§ **Work item**
Every line of the material below should be retyped exactly.

(Dataset extract)

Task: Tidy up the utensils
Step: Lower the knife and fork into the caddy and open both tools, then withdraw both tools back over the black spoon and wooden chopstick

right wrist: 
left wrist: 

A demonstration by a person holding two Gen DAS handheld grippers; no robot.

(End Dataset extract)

§ **Answer section**
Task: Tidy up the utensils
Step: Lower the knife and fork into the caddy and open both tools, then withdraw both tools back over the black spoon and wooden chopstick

right wrist: 
left wrist: 

A demonstration by a person holding two Gen DAS handheld grippers; no robot.

What was asked now has a complete answer.